— Action item —
Within the listing below, the lines to output run from the one containing "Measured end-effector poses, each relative" through the one containing "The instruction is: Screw"; copy them exactly and nothing else.

○ ○ ○ ○ ○

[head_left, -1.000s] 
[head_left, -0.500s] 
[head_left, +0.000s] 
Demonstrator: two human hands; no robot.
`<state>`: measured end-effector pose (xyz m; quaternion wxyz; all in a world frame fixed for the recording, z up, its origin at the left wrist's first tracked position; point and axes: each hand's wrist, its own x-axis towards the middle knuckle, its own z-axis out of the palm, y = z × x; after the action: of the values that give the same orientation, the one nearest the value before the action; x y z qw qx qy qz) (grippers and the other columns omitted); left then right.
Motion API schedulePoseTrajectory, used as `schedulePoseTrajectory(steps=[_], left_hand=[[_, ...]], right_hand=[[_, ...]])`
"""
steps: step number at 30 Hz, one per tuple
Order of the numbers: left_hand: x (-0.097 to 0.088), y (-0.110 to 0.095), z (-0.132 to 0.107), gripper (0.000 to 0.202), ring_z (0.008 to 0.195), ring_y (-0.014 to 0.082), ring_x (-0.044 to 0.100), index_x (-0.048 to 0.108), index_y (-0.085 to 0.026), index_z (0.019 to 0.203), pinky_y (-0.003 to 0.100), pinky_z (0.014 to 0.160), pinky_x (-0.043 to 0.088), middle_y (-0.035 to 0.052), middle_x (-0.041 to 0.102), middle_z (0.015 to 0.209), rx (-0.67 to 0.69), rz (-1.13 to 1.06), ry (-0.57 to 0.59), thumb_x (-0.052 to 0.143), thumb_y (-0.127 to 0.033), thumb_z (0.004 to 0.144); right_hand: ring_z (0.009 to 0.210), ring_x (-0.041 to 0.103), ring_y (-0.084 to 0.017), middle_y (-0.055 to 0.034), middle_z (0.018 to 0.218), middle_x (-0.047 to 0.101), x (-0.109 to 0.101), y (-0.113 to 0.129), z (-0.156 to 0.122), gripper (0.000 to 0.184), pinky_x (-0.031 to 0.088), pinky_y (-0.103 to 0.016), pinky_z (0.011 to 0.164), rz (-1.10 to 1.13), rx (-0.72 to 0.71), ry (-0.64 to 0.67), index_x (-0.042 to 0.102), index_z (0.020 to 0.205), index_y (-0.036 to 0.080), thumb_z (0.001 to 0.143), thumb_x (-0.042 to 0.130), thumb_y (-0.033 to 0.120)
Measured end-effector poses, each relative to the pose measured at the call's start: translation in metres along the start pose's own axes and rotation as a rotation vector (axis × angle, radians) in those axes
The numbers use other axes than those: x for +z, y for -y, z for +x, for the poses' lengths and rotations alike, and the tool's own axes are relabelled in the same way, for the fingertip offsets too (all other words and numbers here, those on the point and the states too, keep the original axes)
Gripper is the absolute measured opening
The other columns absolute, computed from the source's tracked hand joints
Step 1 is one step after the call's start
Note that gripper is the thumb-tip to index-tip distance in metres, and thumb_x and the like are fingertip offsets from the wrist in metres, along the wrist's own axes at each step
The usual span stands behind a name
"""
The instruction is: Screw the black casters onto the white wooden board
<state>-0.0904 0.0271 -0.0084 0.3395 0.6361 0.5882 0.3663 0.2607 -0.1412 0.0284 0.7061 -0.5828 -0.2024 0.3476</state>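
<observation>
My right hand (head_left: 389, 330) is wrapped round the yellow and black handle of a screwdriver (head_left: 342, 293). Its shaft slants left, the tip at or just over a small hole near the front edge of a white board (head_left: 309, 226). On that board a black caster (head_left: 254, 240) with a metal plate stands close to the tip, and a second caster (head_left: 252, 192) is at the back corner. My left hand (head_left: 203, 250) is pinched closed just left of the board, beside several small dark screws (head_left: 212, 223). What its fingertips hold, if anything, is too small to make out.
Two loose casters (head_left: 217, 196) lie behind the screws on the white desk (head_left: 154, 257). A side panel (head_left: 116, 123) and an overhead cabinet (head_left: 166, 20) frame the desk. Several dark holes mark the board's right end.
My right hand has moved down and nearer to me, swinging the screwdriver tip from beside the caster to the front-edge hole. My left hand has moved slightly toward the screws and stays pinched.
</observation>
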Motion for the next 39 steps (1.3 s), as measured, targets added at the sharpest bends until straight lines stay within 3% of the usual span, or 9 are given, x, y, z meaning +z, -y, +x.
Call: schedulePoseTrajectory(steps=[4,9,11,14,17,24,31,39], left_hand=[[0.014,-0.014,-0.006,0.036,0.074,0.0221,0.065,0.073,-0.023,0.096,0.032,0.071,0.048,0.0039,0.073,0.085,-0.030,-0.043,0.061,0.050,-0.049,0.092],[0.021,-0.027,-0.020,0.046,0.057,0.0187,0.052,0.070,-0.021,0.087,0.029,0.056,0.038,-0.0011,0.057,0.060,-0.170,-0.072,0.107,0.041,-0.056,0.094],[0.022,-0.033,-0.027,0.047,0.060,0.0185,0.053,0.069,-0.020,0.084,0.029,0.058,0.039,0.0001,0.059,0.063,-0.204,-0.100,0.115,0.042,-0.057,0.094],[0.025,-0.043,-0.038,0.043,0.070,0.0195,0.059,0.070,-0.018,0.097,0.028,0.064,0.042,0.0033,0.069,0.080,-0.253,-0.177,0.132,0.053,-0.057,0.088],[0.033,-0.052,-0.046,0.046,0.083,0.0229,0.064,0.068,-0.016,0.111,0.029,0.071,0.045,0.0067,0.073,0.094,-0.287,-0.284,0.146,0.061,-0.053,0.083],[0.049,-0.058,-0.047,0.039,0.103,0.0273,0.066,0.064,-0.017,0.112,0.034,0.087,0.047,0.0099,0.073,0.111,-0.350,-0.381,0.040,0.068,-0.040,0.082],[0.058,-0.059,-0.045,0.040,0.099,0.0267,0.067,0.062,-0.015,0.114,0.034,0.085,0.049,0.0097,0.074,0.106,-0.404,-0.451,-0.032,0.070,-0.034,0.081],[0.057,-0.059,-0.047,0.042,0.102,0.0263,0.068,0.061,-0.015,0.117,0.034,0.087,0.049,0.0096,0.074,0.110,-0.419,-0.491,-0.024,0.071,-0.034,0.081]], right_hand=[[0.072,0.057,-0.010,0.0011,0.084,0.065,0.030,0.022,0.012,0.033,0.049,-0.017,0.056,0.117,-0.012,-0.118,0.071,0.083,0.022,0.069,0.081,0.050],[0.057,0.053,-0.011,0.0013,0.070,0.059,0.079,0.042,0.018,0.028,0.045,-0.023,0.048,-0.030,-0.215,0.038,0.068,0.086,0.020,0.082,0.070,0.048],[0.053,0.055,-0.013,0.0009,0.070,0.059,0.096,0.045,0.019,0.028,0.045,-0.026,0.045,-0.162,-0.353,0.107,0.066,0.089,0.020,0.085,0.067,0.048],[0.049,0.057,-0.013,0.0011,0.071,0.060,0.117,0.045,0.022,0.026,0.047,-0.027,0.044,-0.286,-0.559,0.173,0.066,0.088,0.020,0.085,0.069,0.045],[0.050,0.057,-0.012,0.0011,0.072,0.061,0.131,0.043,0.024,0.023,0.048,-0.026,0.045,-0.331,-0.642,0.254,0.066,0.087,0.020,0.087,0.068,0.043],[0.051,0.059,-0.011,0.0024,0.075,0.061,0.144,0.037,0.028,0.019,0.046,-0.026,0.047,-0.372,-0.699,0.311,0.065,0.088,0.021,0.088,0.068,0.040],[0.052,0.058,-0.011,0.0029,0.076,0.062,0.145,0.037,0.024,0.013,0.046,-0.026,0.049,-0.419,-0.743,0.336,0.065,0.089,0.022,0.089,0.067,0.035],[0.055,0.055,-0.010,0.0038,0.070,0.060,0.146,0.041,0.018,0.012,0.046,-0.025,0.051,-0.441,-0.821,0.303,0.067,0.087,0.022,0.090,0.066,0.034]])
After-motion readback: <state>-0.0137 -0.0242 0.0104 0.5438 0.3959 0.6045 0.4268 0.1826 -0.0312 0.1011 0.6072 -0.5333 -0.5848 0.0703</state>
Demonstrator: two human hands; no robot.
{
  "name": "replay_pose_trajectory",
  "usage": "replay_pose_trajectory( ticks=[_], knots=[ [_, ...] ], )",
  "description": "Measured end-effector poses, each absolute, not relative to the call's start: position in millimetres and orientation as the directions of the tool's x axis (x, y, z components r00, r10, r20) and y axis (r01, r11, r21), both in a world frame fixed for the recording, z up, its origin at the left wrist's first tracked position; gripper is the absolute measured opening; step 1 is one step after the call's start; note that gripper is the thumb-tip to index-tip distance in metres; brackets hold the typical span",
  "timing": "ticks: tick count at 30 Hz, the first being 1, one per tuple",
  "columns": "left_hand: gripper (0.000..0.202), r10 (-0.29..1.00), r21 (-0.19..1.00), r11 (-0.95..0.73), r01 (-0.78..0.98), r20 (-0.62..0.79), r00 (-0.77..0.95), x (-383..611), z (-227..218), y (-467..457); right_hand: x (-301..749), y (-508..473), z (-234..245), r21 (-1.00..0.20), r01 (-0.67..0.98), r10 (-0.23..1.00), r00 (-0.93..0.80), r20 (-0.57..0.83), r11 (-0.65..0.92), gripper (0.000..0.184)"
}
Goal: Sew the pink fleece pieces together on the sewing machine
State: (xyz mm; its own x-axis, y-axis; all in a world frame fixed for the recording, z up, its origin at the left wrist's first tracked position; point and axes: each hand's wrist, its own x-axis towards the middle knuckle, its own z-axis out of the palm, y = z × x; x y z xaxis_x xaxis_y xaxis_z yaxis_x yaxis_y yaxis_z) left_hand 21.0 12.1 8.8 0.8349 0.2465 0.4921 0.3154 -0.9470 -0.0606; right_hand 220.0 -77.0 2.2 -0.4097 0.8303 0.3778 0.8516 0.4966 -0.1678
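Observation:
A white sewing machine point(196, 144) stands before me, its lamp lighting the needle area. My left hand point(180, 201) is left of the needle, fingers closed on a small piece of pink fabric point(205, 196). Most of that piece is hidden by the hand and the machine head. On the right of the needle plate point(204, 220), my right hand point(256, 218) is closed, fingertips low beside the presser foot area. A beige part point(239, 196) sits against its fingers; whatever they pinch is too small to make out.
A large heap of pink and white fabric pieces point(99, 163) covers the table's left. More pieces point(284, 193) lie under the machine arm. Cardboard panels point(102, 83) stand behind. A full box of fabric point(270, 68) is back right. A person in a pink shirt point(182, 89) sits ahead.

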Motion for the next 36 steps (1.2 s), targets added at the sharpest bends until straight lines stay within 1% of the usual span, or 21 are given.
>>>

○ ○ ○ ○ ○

— Solution —
Measured end-effector poses, each relative to the pose measured at the call's start: translation in metres along the start pose's own axes and rotation as a rotation vector (axis × angle, radians) in those axes
The numbers use other axes than those: x for +z, y for -y, z for +x, for the poses' lengths and rotations alike, and the tool's own axes are relabelled in the same way, for the fingertip offsets too (all other words and numbers here, those on the point and the states too, keep the original axes)
Gripper is the absolute measured opening
The other columns absolute, computed from the source's tracked hand joints
Step 1 is one step after the call's start
Note that gripper is the thumb-tip to index-tip distance in metres, and thumb_x and the like are fingertip offsets from the wrist in metres, along the wrist's own axes at each step
The usual span stands behind a name
"""
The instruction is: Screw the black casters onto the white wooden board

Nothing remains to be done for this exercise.